Шамрай дернул головой.
— Как она туда попала? — спросил, ни к кому не обращаясь.
— Так, хватит, — рявкнул Яшин. — Докладывайте.
— Мыс Рытый, находится в ста пятидесяти километрах от горы Ехе Ёрдой, на северо-западном берегу озера Байкал, — подобрался Бургард, начал говорить сухим уставным голосом. — Название получил из-за рельефа — весь мыс изрыт руслами пересохших рек и ручьев. Территория Байкальско-Ленского заповедника, посещения запрещены, как в силу статуса территории, так и неформально: согласно верованиям бурят, доступ чужаков в шаманское место силы должен быть строго ограничен, — помолчал, потом продолжил. — В 2002 там зарубили биолога — за неуважение к духам. Просто потому, что он причалил к берегу.

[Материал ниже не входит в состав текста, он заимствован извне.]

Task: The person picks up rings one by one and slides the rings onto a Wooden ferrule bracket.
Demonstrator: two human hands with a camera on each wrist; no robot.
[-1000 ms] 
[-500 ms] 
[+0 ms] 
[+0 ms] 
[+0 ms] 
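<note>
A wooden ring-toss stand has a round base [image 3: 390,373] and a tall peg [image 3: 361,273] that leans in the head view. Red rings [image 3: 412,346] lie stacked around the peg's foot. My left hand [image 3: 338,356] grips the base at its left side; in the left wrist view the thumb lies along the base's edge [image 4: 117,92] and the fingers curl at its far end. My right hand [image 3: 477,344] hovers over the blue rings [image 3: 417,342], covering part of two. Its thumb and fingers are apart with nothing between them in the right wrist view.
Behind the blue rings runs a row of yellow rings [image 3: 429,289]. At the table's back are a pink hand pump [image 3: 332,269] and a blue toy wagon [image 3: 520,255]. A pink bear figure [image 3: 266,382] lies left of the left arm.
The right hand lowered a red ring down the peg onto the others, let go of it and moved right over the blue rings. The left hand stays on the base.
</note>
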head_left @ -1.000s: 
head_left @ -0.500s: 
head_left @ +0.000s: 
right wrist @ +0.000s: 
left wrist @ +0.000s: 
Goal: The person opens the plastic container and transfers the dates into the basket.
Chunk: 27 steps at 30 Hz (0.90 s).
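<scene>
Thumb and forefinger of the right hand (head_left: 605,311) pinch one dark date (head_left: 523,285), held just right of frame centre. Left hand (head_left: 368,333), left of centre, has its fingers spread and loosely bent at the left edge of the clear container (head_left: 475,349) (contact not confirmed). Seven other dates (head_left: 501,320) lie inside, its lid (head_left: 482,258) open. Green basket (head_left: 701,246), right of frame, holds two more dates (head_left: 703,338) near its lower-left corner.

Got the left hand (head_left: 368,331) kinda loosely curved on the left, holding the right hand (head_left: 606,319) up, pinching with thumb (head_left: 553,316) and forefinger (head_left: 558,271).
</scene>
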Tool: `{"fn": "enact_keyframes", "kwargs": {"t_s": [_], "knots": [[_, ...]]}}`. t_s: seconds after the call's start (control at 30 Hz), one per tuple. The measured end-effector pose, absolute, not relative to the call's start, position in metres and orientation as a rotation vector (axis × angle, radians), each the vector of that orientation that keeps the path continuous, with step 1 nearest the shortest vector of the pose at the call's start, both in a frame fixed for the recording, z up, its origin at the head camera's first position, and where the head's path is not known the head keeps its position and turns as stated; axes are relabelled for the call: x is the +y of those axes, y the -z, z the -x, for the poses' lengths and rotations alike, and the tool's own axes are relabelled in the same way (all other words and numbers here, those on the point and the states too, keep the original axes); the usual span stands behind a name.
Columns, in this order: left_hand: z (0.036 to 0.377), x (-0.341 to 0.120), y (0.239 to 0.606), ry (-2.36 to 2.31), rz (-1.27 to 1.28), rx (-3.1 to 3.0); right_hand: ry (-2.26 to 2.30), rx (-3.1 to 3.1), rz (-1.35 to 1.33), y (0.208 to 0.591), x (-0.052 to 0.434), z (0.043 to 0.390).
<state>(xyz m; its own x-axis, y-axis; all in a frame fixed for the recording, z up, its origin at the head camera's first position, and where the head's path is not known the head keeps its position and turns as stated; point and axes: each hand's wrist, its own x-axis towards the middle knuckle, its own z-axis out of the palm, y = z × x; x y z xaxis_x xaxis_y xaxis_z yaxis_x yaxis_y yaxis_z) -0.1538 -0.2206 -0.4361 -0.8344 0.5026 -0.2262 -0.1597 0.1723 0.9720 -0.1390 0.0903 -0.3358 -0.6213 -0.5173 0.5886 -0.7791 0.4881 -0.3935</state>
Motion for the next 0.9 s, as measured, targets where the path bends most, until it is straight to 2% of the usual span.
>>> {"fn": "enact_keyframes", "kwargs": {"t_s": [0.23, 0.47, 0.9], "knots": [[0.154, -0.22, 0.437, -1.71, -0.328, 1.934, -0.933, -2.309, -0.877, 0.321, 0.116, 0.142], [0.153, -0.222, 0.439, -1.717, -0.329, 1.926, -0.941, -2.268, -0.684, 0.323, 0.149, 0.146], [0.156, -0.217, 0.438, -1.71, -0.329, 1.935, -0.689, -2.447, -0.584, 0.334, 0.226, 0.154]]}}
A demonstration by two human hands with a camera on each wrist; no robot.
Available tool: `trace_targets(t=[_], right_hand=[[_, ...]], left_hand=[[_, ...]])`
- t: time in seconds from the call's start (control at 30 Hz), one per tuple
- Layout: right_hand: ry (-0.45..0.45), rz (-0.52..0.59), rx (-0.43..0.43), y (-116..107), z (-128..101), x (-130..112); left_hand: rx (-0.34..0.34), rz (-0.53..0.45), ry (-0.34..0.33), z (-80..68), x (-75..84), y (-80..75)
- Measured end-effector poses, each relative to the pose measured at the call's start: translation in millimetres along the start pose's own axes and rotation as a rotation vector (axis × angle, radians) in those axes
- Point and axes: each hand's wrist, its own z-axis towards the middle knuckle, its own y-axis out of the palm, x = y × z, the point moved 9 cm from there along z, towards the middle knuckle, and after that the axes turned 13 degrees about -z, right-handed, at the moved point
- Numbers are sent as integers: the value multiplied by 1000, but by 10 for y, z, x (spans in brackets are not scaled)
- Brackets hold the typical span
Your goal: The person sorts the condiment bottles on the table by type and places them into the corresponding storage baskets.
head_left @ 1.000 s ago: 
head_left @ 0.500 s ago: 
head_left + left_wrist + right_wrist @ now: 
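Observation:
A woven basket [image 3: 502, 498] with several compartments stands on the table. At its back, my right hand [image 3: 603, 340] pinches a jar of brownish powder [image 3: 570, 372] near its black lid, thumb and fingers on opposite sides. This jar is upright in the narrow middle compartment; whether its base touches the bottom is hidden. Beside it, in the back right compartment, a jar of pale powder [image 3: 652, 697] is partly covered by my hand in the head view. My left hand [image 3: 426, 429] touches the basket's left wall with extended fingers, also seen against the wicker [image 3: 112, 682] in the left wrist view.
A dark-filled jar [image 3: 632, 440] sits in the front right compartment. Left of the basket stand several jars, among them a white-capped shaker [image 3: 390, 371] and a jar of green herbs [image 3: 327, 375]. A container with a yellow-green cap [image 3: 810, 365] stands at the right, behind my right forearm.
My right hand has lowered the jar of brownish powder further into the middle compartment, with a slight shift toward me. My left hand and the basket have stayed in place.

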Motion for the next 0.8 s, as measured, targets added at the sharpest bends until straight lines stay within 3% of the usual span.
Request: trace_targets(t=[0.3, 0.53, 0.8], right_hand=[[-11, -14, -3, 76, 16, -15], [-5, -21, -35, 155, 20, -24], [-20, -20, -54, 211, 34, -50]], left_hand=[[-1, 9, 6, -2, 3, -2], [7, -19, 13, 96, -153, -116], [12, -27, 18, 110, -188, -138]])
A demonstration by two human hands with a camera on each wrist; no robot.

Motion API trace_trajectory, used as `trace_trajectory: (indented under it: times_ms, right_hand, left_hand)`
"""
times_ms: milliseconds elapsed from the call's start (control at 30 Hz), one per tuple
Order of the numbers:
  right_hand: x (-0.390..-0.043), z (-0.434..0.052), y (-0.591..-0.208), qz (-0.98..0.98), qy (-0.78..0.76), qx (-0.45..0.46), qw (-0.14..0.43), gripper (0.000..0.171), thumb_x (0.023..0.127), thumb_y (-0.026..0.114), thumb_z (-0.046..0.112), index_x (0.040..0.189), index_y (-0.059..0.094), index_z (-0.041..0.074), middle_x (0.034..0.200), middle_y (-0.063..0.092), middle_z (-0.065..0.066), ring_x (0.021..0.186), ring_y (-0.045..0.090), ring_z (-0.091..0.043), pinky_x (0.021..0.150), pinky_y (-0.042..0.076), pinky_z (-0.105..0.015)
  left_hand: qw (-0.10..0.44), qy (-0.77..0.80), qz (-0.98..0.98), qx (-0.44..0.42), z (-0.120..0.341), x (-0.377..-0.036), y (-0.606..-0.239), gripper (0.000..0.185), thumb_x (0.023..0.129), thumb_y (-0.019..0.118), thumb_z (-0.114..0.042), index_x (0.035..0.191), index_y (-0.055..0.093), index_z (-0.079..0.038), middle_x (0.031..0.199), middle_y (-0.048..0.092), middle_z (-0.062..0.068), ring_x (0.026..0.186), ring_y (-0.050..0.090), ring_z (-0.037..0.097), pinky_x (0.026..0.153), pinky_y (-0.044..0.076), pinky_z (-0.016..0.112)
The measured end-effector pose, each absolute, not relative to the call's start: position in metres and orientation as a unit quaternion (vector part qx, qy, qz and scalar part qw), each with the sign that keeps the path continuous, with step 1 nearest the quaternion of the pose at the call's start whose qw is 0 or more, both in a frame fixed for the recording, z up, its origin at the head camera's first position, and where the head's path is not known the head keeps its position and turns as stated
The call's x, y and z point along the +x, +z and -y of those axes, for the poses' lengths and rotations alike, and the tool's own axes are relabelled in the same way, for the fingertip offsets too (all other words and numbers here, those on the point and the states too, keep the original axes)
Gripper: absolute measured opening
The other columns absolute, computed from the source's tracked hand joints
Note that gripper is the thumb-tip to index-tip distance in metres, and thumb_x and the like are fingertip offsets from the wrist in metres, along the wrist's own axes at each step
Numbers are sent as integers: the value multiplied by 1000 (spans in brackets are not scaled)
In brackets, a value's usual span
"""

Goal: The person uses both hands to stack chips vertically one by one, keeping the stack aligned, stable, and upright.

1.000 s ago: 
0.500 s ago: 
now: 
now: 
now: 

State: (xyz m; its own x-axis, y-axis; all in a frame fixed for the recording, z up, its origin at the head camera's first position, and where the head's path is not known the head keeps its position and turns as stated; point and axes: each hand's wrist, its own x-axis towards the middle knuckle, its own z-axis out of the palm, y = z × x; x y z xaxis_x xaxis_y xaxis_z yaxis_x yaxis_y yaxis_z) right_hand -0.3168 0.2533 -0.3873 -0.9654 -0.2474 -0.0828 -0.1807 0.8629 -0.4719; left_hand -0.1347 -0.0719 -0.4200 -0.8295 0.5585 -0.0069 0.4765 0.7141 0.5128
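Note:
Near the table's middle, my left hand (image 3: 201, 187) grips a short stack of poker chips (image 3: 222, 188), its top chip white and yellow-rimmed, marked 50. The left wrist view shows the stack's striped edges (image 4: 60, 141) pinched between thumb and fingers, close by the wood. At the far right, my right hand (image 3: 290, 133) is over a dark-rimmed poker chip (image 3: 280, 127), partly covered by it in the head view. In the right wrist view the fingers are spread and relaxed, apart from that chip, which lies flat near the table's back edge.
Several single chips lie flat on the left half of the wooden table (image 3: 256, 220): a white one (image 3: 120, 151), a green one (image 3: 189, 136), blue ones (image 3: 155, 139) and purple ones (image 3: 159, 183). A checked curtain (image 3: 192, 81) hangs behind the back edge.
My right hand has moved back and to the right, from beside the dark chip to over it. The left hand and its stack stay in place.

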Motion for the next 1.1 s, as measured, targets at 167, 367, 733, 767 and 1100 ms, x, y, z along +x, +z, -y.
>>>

— А если без мистики, что там? — поморщился Нетесин.
— Каменная стена протяженностью ровно 333 метра, частично разрушенная. Весь мыс плотно заставлен каменными конусами и пирамидами, ориентированными по сторонам света, — угрюмо буркнул Шамрай. — И насчет мистики… Шаманка тут возле пирамиды околачивалась. А после ЧП — пропала. Я вот думаю — а если они ее раньше найдут?
— Вертолет оборудован для ночных полетов? — повернулся всем корпусом к майору Яшин.
— Вертолет МЧС — да.
— Наш тоже, — отозвался крепкий высокий офицер спецподразделения, коротко представившийся 'Аким' — то ли имя, то ли позывной.
— Вылетаем, готовность десять минут, — скомандовал Яшин. — Нетесин, Шамрай, со мной полетите.
Кажется, все-таки провалилась в забытье, из которого меня выдернули дерганые звуки колотушки или шаманского бубна и гортанные крики. Ночь была на изломе, уже не ночь даже, а серые предрассветные сумерки. Дождь перестал, я выбралась наружу, натянула куртку. Холодно не было, наоборот, я вся горела. Видимо, простудилась, все-таки. Ходила по своей 'тюрьме', подпрыгивала, приседала. Шум тем временем нарастал, мне показалось, что я чувствую дым от костра, и противную вонь, как будто горелой шерстью. Какофония звуков и запахов нарастала, как и внутренний жар, голова у меня закружилась, в глазах потемнело — больше ничего не помню.
Белый потолок, бледно-зеленые стены, тусклый свет. Кто-то берет меня за запястье прохладной рукой, трогает лоб. Открыла глаза — Катя Русанова, в медицинской униформе веселенькой расцветки. Какие-то трубки ко мне тянутся…
— Катя, а что со мной? — я пошевелилась, недоуменно оглянулась. — Мы где?
— Дома, Машунь, в нашем медцентре, — Катя прижала меня обратно к подушке. — Нет, не вставай! Секунду, я капельницу уберу и будем завтракать, — она что-то сделала с моим плечом, я посмотрела и поежилась — из зеленого пятна торчал катетер.
Катя отставила стойку, взяла со столика поильник, перелила в него что-то из термоса. — Сейчас бульон, а потом я тебе компота дам.
— Кать, пить хочу. Дай воды, — попросила я, облизнув пересохшие губы.